Originariamente Scritto da
tolomeo
23 ottobre 2009
Marrazzo, però, nega tutto. E fermamente: "Mi vogliono colpire alla vigilia delle elezioni. Sono amareggiato e sconcertato per il tentativo di infangare l'uomo per colpire il Presidente.
Quel filmato, se davvero esiste, è un falso. E' stato sventato un tentativo di estorsione
basato su una bufala.
Non ho mai pagato, nego di aver mai versato soldi. Bisogna vedere se l'assegno che dimostrerebbe il pagamento l'ho firmato io. Occorrerà attendere l'esito delle perizie calligrafiche". Poi ribadisce: "Non ero a conoscenza di questa vicenda, quanto sta accadendo non risponde a verità. Quanto è successo, è un atto di una gravità inaudita, e dimostra che nel nostro paese la lotta politica ha raggiunto livelli di barbarie intollerabili. Ma io non mi dimetto e vado avanti". Poi, visibilmente emozionato, ha aggiunto: "Ho una famiglia alla quale tengo più di ogni altra cosa e che voglio preservare con tutte le mie forze. Sul piano politico ho risposto, sul piano umano mi faccio delle domande. Da questo momento - ha proseguito - di questo argomento parleranno esclusivamente i miei legali".

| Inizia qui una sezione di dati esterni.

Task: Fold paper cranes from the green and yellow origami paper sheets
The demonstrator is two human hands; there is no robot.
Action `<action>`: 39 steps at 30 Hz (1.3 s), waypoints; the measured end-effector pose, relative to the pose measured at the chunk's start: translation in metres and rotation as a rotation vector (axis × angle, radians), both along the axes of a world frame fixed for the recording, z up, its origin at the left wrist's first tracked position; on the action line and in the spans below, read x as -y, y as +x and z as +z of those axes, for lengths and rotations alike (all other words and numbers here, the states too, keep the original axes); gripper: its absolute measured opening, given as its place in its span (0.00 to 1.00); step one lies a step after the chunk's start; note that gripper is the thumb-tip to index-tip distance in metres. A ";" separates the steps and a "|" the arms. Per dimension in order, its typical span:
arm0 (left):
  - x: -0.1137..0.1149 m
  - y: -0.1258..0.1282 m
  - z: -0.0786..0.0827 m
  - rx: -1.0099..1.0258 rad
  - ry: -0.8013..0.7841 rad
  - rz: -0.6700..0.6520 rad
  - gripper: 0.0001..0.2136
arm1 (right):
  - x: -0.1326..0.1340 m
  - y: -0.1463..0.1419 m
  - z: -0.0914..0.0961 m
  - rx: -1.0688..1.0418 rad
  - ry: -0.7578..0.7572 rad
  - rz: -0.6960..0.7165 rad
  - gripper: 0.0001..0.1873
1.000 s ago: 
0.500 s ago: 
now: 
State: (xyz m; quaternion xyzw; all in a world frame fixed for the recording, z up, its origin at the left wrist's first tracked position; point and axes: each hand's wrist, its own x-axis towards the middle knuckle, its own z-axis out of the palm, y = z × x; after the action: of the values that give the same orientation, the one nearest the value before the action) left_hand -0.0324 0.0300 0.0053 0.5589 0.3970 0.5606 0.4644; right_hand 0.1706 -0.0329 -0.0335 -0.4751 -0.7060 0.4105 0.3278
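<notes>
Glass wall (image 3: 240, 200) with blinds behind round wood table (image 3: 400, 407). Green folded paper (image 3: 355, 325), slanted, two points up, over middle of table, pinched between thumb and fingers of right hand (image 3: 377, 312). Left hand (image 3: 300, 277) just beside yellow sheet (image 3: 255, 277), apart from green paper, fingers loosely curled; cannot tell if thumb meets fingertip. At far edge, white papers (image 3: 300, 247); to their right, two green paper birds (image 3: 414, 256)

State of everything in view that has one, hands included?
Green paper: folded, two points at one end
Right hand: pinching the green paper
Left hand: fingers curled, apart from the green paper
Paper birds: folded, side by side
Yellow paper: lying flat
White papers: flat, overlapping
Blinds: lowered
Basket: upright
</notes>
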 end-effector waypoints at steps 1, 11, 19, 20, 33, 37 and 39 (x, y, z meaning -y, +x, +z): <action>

Marrazzo ricattato per un video hard Il Governatore: "E' una bufala. Non mollo" - cronaca - Repubblica.it
12 gennaio 2010, la telenovela dell'integgerrima sinistra continua.
... Secondo quanto si è appreso Marrazzo è stato ascoltato dai magistrati in particolare sui suoi rapporti con un transessuale, Paloma, un brasiliano sentito in procura nei giorni scorsi che avrebbe spiegato di aver avuto vari incontri con Marrazzo, anche nella sede della Regione Lazio e di essere stata pagata con banconote da 500 euro che l'ex governatore custodiva in alcuni libri anche nella sua casa di Vigna Clara.
MAI COMPRATA COCAINA - Il transessuale avrebbe anche detto ai magistrati di aver fatto uso di cocaina insieme con l'ex governatore. Secondo quanto si è appreso,
Marrazzo potrebbe aver ammesso di conoscere Paloma, ma - con riferimento al consumo di cocaina in compagnia del transessuale - avrebbe spiegato di non aver mai acquistato la sostanza stupefacente. Marrazzo avrebbe poi negato di aver mai usato denaro della Regione per pagare incontri di natura sessuale.
Quale sara' la verita'?
Spiace spargere sale sulla ferita recentemente felicemente rimossa dai sinistri, ma nonostante cio' che e' successo con marrazzo e i problemi giudiziari in calabria, puglia, campania ai sinistri il tic della superiorita' morale continua a manifestarsi senza alcuna vergogna, come se nulla sia successo, o se e' successo sono quisquilie a fronte della "gravissima anomalia del nano di arcore al potere".